● **TASK PROMPT**: Write out the data in full, exactly as shown.

● **MATERIAL PROVIDED**:
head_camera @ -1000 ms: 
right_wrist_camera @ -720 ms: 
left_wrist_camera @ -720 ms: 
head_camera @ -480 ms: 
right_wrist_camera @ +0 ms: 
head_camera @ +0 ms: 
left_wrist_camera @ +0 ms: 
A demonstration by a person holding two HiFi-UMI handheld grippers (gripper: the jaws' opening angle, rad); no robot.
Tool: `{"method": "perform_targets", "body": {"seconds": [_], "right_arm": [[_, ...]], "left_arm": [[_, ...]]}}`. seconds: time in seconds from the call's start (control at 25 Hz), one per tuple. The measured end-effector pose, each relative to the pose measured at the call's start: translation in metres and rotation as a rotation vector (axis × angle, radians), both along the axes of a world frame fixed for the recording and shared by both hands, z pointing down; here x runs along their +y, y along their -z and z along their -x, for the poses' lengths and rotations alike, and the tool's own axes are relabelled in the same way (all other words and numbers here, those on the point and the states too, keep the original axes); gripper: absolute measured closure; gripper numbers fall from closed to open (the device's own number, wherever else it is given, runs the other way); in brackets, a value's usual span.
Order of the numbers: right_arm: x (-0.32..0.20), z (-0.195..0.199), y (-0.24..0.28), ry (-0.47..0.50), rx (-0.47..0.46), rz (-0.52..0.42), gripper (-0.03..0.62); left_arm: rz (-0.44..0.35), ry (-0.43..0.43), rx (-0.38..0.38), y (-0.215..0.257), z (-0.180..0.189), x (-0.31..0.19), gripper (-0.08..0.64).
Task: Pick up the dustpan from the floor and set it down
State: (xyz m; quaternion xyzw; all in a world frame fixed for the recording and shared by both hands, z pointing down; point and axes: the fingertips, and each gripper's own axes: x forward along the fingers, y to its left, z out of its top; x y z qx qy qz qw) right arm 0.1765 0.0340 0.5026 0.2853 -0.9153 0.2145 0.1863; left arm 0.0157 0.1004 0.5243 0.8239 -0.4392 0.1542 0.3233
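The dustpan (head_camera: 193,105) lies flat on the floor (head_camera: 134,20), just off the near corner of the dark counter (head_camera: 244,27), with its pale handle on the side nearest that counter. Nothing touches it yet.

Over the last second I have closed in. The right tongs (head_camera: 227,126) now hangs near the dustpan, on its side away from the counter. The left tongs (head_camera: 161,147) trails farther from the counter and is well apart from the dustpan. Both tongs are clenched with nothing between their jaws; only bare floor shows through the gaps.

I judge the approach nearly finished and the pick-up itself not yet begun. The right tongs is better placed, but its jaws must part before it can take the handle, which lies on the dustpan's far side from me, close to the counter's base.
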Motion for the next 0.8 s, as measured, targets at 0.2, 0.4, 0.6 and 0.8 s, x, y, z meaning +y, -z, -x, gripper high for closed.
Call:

● **ANSWER TO THE EXERCISE**:
head_camera @ -1000 ms: 
right_wrist_camera @ -720 ms: 
left_wrist_camera @ -720 ms: 
head_camera @ -480 ms: 
right_wrist_camera @ +0 ms: 
head_camera @ +0 ms: 
left_wrist_camera @ +0 ms: 
A demonstration by a person holding two HiFi-UMI handheld grippers (gripper: the jaws' opening angle, rad); no robot.
Tool: `{"method": "perform_targets", "body": {"seconds": [_], "right_arm": [[_, ...]], "left_arm": [[_, ...]]}}`. seconds: time in seconds from the call's start (control at 25 Hz), one per tuple. The measured end-effector pose, each relative to the pose measured at the call's start: translation in metres and rotation as a rotation vector (axis × angle, radians), both along the axes of a world frame fixed for the recording and shared by both hands, z pointing down; here x runs along their +y, y along their -z and z along their -x, for the poses' lengths and rotations alike, and the tool's own axes are relabelled in the same way (all other words and numbers here, those on the point and the states too, keep the original axes); gripper: absolute measured closure; gripper numbers fall from closed to open (the device's own number, wherever else it is given, runs the other way); in brackets, a value's usual span.
Order of the numbers: right_arm: x (-0.32..0.20), z (-0.195..0.199), y (-0.24..0.28), ry (-0.47..0.50), rx (-0.47..0.46), rz (-0.52..0.42), gripper (-0.03..0.62); left_arm: rz (-0.44..0.35), ry (-0.43..0.43), rx (-0.38..0.38), y (-0.215..0.257), z (-0.180..0.189), x (-0.31..0.19), gripper (-0.08..0.64).
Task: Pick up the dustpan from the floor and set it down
State: (xyz m; quaternion xyzw; all in a world frame fixed for the recording and shared by both hands, z pointing down; point and axes: the fingertips, and each gripper's own axes: x forward along the fingers, y to its left, z out of its top; x y z qx qy qz qw) right arm 0.1765 0.0340 0.5026 0.2853 -0.9153 0.2145 0.1863; left arm 0.0157 0.1004 0.5243 0.8239 -0.4392 0.1542 0.3233
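The dustpan (head_camera: 193,105) lies flat on the floor (head_camera: 134,20), just off the near corner of the dark counter (head_camera: 244,27), with its pale handle on the side nearest that counter. Nothing touches it yet.

Over the last second I have closed in. The right tongs (head_camera: 227,126) now hangs near the dustpan, on its side away from the counter. The left tongs (head_camera: 161,147) trails farther from the counter and is well apart from the dustpan. Both tongs are clenched with nothing between their jaws; only bare floor shows through the gaps.

I judge the approach nearly finished and the pick-up itself not yet begun. The right tongs is better placed, but its jaws must part before it can take the handle, which lies on the dustpan's far side from me, close to the counter's base.
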Motion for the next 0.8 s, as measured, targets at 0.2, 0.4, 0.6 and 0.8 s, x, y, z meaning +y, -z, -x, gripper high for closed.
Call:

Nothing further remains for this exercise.